(Stored data)
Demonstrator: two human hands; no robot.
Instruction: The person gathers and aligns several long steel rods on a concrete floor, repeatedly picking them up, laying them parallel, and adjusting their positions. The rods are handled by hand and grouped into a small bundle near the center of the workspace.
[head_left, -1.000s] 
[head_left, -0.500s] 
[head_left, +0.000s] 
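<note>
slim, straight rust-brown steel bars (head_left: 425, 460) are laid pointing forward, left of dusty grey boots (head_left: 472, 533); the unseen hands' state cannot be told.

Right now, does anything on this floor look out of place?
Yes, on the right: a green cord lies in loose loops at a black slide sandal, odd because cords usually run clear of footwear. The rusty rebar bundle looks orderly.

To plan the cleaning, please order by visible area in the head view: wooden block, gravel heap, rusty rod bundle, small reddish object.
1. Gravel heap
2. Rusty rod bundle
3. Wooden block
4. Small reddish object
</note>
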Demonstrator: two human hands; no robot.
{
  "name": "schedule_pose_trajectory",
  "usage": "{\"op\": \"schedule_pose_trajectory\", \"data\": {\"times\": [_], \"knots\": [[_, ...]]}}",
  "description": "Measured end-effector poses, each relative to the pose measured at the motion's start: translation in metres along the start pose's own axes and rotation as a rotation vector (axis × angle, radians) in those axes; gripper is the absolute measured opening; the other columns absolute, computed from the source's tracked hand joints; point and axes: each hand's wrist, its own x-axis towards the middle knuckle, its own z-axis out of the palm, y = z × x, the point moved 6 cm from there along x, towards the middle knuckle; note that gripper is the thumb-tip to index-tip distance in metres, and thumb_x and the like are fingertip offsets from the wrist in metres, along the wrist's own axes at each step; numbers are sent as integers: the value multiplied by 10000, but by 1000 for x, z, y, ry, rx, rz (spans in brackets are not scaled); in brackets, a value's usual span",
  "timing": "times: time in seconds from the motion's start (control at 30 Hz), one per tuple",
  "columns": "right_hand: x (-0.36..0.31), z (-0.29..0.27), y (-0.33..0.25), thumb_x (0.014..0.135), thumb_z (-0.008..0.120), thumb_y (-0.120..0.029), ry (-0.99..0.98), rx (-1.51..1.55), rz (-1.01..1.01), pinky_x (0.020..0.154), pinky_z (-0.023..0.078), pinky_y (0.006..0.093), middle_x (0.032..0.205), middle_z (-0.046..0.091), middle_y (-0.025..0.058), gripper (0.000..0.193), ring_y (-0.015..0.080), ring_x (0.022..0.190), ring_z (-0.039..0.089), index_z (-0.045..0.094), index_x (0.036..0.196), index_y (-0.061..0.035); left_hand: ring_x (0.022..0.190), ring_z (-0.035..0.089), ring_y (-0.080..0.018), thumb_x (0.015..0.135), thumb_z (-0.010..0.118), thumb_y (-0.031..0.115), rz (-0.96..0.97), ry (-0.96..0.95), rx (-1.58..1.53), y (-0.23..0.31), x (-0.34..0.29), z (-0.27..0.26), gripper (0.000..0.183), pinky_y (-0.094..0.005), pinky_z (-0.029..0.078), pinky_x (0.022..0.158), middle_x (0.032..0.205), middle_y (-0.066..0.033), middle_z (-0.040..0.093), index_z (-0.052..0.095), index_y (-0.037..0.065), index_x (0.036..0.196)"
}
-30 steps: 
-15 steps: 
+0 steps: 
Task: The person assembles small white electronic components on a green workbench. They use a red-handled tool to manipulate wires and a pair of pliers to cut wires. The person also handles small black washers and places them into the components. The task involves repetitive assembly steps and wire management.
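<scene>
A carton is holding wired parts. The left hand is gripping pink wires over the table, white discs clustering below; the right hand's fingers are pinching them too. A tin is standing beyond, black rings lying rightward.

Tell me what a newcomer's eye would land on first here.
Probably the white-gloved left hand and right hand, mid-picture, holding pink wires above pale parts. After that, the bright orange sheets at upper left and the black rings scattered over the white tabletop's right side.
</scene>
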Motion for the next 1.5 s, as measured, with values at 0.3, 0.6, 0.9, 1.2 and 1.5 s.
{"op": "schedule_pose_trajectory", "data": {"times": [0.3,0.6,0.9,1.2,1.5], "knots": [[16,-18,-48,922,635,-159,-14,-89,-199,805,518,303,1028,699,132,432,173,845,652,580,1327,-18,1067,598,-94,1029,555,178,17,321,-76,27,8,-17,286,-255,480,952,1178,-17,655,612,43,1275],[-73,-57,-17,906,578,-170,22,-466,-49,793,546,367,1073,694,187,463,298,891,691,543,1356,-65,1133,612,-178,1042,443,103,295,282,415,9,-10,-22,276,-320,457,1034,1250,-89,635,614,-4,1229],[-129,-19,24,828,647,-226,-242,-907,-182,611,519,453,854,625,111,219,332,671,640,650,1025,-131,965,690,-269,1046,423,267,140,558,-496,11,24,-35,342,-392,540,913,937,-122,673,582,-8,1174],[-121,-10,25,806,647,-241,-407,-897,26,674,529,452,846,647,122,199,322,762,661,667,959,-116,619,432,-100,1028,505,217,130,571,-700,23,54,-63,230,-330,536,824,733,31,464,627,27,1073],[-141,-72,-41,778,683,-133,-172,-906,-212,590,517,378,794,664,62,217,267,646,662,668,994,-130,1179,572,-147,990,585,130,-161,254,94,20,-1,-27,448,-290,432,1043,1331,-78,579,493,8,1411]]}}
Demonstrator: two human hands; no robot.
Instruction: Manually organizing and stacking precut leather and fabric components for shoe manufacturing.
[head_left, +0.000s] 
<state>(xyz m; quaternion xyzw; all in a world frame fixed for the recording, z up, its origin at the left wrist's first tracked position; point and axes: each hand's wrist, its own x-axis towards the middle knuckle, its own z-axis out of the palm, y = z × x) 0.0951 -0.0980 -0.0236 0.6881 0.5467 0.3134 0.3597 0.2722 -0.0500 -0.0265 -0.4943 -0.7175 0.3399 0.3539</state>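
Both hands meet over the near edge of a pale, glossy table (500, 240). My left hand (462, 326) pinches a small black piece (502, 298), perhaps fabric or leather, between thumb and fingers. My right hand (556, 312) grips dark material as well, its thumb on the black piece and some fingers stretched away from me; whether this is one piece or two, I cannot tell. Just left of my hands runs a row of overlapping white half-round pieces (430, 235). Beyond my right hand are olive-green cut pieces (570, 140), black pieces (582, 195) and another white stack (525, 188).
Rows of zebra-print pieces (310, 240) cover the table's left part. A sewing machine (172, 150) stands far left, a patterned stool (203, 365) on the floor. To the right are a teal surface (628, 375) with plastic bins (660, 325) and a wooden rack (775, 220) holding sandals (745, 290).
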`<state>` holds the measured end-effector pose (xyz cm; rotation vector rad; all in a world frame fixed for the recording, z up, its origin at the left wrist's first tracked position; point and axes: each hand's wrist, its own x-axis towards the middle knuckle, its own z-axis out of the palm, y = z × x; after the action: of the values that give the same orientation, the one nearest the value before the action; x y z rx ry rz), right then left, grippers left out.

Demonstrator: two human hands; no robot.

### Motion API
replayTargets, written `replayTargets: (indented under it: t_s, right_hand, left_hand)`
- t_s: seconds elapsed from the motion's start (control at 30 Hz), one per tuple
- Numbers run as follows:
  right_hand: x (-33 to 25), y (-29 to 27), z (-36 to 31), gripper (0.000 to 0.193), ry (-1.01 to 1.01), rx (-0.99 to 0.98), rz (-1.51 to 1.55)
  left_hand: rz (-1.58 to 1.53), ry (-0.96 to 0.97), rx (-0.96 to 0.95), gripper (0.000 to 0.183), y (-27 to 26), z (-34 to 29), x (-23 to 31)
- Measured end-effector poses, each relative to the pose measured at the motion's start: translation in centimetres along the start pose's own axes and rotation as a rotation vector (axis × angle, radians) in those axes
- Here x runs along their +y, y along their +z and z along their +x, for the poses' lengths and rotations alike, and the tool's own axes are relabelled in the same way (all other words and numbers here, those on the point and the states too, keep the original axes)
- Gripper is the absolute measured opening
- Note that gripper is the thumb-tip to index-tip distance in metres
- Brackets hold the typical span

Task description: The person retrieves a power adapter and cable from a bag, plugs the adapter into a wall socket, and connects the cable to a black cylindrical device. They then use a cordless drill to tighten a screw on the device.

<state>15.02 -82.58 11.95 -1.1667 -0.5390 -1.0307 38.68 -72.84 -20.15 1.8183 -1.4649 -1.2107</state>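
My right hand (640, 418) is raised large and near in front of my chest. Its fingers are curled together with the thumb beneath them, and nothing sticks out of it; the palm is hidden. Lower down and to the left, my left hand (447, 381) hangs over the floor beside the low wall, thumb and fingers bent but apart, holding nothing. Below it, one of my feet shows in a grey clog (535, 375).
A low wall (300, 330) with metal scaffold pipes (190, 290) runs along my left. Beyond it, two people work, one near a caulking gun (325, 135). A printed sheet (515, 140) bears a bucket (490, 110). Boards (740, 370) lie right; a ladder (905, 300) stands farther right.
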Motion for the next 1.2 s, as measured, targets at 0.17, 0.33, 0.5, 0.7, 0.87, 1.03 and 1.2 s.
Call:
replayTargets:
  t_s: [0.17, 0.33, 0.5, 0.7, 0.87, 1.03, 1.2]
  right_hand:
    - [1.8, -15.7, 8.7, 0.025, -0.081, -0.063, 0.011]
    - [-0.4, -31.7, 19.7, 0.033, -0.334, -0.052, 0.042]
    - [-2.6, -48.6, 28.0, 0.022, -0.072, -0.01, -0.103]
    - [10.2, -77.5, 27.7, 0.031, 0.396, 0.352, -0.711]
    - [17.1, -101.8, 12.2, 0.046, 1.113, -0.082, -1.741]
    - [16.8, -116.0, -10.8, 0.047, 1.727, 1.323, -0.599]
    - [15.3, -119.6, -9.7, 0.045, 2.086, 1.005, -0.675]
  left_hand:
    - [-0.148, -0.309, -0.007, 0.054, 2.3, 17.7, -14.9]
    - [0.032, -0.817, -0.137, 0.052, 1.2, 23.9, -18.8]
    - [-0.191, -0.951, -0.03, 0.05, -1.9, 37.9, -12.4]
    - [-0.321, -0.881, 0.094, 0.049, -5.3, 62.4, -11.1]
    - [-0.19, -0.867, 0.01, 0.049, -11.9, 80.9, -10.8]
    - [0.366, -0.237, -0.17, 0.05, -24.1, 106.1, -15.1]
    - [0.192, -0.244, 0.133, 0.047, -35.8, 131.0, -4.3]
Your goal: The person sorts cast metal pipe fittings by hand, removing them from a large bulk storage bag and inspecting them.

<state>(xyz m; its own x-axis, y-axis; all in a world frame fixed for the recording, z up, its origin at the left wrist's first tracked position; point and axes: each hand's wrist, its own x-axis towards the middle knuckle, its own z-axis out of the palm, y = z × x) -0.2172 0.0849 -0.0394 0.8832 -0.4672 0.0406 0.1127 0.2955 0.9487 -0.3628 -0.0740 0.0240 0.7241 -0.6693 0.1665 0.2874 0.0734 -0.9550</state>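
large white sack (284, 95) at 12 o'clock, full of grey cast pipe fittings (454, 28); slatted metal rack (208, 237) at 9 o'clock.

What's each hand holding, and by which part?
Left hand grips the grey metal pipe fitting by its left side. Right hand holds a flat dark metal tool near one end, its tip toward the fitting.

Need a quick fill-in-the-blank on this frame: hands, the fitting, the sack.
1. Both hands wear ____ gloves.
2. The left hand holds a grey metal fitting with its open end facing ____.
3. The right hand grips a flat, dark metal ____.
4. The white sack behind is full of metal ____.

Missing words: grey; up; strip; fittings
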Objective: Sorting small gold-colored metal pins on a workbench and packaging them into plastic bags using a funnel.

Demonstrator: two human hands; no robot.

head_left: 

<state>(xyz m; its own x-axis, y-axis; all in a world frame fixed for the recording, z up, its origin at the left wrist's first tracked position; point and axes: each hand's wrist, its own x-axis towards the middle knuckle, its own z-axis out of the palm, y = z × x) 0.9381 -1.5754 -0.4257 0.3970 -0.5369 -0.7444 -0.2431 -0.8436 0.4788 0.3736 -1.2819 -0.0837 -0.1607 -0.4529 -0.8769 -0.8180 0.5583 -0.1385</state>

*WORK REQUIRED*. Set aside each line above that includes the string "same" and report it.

*OUTPUT FOR THIS EXERCISE*.
`<state>` holds the measured end-effector pose (xyz cm; rotation vector rad; all in a world frame fixed for the recording, z up, its origin at the left wrist's first tracked position; point and axes: each hand's wrist, its own x-axis towards the middle knuckle, its own z-axis out of the palm, y = z × x; after the action: of the values that give the same orientation, the one nearest the value before the action; x y z rx ry rz), right then left, grippers left out.
- Here x runs along their +y, y along their +z and z along their +x, for the poses' lengths and rotations alike, and the tool's own axes are relabelled in the same way (all other words and numbers here, those on the point and the states too, keep the original axes)

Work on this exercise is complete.